» To do:
Copy, word for word, each line of the data below from the first through the line containing "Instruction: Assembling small", and stop there.

» Given entries:
━━━━━━━━━━

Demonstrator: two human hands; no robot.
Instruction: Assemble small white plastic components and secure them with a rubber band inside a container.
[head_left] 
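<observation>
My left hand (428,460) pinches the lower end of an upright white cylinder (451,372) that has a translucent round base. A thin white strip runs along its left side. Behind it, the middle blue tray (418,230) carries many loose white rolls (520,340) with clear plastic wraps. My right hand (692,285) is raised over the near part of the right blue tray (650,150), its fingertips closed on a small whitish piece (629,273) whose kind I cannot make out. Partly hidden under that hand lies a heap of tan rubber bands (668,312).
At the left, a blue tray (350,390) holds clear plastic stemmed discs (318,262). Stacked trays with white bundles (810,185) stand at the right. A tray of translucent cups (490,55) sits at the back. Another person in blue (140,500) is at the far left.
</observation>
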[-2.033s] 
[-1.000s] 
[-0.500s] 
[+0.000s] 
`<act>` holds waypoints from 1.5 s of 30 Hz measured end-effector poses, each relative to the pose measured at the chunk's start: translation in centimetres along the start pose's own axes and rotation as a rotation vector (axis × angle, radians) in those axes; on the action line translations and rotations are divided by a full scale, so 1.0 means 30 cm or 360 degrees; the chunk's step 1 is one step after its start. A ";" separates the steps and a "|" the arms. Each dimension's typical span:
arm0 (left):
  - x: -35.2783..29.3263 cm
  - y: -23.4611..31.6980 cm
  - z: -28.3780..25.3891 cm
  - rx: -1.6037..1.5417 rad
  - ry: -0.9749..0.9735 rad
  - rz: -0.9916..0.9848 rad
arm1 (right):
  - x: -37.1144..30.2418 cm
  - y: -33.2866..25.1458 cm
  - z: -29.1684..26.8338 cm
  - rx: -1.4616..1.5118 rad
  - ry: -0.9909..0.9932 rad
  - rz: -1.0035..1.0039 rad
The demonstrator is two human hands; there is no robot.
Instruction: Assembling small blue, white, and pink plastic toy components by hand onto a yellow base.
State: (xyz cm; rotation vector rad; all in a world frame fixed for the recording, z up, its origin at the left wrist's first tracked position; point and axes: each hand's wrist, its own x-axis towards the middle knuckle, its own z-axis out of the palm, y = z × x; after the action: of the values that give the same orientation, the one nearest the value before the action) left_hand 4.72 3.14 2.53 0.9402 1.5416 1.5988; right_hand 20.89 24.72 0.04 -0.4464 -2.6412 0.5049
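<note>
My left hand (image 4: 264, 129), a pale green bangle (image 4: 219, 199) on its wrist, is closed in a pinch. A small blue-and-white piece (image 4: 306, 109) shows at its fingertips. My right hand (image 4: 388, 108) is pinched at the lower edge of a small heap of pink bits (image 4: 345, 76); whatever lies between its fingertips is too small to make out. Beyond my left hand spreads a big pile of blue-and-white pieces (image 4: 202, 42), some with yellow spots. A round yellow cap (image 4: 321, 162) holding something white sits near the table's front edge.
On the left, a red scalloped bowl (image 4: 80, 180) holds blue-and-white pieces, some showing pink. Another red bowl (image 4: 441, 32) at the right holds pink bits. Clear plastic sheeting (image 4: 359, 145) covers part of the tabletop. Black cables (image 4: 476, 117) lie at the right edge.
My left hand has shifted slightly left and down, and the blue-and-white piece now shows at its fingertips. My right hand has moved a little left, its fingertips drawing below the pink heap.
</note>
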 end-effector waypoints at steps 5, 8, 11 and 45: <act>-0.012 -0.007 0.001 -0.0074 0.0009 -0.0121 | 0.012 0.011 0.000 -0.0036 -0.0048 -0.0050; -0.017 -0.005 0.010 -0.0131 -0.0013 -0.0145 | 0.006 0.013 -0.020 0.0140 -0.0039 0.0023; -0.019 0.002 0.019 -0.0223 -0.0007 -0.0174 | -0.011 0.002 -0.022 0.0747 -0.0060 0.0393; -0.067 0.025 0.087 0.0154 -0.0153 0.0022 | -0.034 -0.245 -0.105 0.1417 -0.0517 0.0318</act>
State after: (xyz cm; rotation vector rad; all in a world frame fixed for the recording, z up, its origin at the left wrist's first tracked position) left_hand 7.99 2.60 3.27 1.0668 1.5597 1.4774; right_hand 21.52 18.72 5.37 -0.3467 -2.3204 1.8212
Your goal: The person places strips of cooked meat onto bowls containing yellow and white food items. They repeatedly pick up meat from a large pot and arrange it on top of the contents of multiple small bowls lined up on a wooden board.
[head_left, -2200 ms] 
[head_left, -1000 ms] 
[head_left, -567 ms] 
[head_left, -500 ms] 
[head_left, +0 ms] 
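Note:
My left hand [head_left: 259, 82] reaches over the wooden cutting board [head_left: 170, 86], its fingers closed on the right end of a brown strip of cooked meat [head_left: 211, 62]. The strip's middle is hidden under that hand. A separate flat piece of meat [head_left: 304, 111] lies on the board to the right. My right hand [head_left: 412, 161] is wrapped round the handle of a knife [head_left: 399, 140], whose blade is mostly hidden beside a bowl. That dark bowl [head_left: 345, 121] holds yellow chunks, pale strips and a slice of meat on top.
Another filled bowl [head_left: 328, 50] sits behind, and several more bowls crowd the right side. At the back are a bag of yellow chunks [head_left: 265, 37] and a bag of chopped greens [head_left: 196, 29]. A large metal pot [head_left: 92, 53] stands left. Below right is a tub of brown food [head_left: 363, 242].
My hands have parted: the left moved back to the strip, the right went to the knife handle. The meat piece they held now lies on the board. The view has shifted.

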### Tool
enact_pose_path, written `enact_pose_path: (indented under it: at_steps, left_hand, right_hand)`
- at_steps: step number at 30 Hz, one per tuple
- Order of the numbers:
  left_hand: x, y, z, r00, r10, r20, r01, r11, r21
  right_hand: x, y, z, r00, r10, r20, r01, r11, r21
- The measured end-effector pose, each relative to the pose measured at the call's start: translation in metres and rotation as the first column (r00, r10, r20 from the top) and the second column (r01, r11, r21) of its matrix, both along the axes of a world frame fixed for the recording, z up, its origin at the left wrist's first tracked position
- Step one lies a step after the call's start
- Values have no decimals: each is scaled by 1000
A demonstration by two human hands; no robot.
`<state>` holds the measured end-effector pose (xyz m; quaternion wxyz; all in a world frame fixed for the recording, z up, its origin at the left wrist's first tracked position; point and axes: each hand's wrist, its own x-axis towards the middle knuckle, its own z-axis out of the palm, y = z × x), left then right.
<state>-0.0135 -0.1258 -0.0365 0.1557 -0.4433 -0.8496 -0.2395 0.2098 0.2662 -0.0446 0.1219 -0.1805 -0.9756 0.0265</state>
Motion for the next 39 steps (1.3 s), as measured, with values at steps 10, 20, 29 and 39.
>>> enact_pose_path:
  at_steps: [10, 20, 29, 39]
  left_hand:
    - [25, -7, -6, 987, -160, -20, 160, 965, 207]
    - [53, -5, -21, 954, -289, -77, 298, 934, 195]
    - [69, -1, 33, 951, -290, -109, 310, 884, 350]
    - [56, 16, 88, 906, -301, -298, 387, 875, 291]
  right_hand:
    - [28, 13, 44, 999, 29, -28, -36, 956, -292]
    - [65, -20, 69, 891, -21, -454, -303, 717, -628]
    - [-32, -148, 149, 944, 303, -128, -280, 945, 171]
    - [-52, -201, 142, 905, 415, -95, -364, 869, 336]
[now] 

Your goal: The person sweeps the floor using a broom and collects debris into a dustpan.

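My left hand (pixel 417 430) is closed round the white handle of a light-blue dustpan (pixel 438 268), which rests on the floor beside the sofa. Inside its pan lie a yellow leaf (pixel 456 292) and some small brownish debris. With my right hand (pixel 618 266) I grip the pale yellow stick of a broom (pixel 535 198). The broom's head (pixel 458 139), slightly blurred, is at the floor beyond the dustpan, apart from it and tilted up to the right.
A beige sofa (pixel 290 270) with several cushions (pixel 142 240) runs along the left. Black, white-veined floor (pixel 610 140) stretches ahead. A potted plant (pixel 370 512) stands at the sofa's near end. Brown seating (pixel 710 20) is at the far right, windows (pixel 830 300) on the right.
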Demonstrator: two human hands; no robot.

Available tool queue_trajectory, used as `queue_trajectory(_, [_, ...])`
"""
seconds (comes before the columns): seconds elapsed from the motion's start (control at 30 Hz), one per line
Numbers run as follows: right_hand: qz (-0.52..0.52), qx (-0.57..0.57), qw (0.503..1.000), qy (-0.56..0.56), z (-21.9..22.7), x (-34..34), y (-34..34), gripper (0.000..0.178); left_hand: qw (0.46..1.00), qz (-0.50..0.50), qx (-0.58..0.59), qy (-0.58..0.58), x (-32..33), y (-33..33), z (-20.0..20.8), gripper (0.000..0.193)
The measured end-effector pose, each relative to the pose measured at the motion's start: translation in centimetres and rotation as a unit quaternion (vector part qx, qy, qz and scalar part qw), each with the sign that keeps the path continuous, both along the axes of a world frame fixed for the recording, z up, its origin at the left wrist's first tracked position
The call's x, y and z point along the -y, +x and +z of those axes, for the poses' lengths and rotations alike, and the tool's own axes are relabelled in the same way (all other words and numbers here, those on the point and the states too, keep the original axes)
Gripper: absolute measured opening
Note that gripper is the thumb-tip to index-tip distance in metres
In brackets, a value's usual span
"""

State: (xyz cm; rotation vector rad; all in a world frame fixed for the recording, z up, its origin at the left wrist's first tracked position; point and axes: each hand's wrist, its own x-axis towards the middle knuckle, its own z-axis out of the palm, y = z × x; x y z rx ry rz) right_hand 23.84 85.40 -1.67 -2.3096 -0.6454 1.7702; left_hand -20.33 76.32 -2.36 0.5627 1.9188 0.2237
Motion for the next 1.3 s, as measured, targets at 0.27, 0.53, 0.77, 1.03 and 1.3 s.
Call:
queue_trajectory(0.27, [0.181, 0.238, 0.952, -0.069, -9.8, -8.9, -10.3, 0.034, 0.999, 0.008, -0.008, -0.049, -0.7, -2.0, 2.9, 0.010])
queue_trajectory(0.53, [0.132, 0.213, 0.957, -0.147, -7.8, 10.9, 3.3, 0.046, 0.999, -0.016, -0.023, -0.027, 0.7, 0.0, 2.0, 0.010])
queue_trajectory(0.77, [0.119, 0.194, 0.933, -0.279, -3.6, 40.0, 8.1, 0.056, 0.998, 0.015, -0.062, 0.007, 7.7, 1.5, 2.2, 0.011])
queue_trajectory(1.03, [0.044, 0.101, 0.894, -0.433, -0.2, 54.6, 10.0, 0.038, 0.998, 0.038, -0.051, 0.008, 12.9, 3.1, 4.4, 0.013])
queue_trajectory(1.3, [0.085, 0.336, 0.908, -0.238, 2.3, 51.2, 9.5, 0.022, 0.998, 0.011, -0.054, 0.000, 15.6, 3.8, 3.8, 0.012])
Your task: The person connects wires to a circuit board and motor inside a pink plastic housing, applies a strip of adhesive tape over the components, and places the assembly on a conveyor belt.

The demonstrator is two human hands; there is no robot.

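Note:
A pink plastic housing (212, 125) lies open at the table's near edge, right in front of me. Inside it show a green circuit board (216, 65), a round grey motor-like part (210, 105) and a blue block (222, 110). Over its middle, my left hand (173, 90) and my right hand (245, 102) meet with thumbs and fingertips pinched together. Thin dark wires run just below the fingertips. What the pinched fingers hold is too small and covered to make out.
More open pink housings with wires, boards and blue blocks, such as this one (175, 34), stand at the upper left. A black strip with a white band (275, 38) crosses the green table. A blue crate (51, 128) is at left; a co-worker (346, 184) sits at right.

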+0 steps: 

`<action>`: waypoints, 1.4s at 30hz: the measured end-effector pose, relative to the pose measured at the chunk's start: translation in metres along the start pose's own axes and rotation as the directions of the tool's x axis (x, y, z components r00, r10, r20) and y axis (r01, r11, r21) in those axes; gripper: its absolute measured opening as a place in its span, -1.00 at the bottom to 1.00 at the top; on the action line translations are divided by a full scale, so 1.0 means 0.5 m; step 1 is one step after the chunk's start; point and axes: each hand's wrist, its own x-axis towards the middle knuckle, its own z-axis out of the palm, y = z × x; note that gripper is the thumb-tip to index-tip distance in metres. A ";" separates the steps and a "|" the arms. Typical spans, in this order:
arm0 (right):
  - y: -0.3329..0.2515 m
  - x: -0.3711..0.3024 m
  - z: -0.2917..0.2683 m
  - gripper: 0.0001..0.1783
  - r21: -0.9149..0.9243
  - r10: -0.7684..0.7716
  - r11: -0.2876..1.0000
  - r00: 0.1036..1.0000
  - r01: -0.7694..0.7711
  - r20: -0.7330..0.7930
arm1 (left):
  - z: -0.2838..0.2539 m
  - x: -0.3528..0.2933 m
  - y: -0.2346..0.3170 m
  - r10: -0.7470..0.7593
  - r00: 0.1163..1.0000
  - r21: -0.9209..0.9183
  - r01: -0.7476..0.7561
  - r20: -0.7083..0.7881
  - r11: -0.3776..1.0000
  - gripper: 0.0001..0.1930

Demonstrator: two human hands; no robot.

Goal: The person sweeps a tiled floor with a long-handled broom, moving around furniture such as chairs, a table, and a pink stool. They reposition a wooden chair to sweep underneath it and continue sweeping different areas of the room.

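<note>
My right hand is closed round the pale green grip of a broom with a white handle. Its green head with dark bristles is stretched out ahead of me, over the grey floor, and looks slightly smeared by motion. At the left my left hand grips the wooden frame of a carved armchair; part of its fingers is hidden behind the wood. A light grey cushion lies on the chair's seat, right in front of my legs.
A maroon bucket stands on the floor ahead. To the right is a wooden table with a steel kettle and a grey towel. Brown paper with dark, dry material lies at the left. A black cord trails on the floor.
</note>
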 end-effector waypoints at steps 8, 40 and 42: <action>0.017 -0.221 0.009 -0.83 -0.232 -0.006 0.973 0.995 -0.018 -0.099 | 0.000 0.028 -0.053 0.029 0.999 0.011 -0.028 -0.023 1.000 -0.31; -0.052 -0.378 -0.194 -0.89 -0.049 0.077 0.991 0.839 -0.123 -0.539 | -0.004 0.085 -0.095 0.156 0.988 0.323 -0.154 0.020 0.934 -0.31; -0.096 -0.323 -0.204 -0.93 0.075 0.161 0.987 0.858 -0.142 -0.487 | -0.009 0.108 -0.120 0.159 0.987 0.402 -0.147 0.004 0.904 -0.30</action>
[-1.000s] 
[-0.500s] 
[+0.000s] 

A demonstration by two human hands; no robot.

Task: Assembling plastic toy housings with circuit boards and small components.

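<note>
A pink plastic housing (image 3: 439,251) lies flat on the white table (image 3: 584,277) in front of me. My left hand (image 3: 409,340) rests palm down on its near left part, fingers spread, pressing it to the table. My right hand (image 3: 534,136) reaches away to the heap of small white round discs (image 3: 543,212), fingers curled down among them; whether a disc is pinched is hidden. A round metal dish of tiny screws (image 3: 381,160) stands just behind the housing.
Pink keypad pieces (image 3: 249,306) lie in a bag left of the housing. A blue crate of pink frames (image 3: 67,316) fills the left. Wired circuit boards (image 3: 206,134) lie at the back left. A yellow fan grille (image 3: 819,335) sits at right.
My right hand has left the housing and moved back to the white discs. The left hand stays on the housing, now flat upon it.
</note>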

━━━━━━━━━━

» Result:
Demonstrator: two human hands; no robot.
Instruction: Assemble small white plastic components and secure them with a rubber band inside a container.
[head_left] 
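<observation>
My left hand (428,460) pinches the lower end of an upright white cylinder (451,372) that has a translucent round base. A thin white strip runs along its left side. Behind it, the middle blue tray (418,230) carries many loose white rolls (520,340) with clear plastic wraps. My right hand (692,285) is raised over the near part of the right blue tray (650,150), its fingertips closed on a small whitish piece (629,273) whose kind I cannot make out. Partly hidden under that hand lies a heap of tan rubber bands (668,312).
At the left, a blue tray (350,390) holds clear plastic stemmed discs (318,262). Stacked trays with white bundles (810,185) stand at the right. A tray of translucent cups (490,55) sits at the back. Another person in blue (140,500) is at the far left.
</observation>
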[-2.033s] 
[-1.000s] 
[-0.500s] 
[+0.000s] 
`<act>` holds waypoints from 1.5 s of 30 Hz measured end-effector poses, each relative to the pose measured at the chunk's start: translation in centimetres along the start pose's own axes and rotation as a rotation vector (axis × angle, radians) in those axes; on the action line translations and rotations are divided by a full scale, so 1.0 means 30 cm or 360 degrees; the chunk's step 1 is one step after its start. A ";" separates the steps and a "|" the arms. Each dimension's typical span:
arm0 (left):
  - x: -35.2783..29.3263 cm
  - y: -23.4611..31.6980 cm
  - z: -28.3780..25.3891 cm
  - rx: -1.6037..1.5417 rad
  - ry: -0.9749..0.9735 rad
  - rz: -0.9916..0.9848 rad
arm1 (right):
  - x: -37.1144..30.2418 cm
  - y: -33.2866..25.1458 cm
  - z: -29.1684..26.8338 cm
  - rx: -1.4616..1.5118 rad
  - ry: -0.9909..0.9932 rad
  - rz: -1.0035..1.0039 rad
The demonstrator is two human hands; there is no robot.
Instruction: Assembling small blue, white, and pink plastic toy components by hand onto a yellow base.

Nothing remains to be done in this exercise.